Report the lines of the material that carry the string "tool".

=== Stored data ===
>>

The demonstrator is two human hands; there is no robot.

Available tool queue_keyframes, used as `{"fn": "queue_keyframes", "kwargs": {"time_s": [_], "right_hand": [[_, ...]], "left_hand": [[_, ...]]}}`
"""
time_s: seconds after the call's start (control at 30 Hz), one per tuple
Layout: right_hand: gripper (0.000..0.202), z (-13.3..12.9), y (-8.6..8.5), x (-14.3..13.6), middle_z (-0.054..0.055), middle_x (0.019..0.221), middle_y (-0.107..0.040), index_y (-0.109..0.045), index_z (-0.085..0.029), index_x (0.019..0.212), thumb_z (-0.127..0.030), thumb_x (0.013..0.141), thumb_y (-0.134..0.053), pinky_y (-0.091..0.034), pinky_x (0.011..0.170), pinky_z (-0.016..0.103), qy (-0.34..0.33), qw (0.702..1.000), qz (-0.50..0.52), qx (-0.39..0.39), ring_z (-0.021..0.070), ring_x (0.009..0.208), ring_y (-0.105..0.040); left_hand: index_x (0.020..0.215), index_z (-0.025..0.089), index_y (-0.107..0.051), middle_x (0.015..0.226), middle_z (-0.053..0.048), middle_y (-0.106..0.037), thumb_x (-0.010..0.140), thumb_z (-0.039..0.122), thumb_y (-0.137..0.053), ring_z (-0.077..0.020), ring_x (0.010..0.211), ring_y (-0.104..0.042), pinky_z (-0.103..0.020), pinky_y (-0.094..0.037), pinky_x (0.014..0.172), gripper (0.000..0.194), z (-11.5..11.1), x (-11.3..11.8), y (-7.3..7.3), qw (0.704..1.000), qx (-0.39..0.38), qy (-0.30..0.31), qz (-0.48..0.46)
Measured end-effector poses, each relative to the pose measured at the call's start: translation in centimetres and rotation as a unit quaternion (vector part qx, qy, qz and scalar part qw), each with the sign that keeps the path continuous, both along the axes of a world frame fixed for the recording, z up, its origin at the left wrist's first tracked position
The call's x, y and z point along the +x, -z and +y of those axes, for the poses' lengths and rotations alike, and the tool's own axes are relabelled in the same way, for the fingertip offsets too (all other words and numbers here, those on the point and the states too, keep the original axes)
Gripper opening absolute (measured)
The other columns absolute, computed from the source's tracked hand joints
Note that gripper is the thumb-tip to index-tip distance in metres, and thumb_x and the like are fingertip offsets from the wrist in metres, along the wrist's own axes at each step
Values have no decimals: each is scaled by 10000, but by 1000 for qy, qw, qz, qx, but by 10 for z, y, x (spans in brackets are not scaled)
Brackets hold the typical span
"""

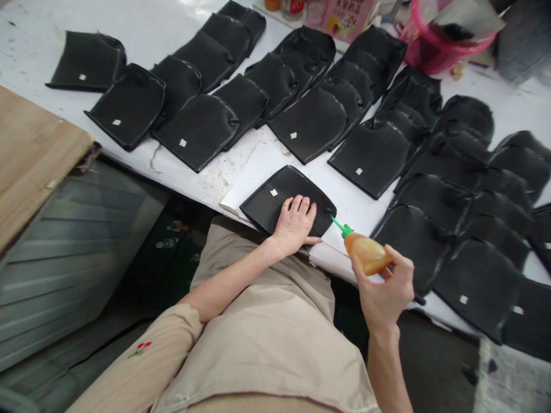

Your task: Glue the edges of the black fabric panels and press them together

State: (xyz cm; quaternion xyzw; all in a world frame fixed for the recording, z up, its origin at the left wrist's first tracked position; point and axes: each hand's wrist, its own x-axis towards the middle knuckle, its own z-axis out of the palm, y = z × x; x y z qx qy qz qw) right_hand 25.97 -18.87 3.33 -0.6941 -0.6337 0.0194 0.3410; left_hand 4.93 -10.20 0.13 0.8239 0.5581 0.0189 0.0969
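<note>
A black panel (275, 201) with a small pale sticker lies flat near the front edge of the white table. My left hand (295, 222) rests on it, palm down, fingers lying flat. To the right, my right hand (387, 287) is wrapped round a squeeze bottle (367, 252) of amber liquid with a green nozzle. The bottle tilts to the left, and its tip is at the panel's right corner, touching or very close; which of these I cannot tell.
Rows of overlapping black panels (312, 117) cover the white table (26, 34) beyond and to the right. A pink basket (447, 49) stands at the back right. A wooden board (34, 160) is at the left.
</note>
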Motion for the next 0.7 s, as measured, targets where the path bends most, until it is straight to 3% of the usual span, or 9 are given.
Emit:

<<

=== Exercise output ===
Available tool queue_keyframes, used as `{"fn": "queue_keyframes", "kwargs": {"time_s": [_], "right_hand": [[_, ...]], "left_hand": [[_, ...]]}}`
The call's x, y and z point along the +x, -z and +y of those axes, for the poses' lengths and rotations alike, and the tool's own axes are relabelled in the same way, for the fingertip offsets too (all other words and numbers here, those on the point and the states too, keep the original axes)

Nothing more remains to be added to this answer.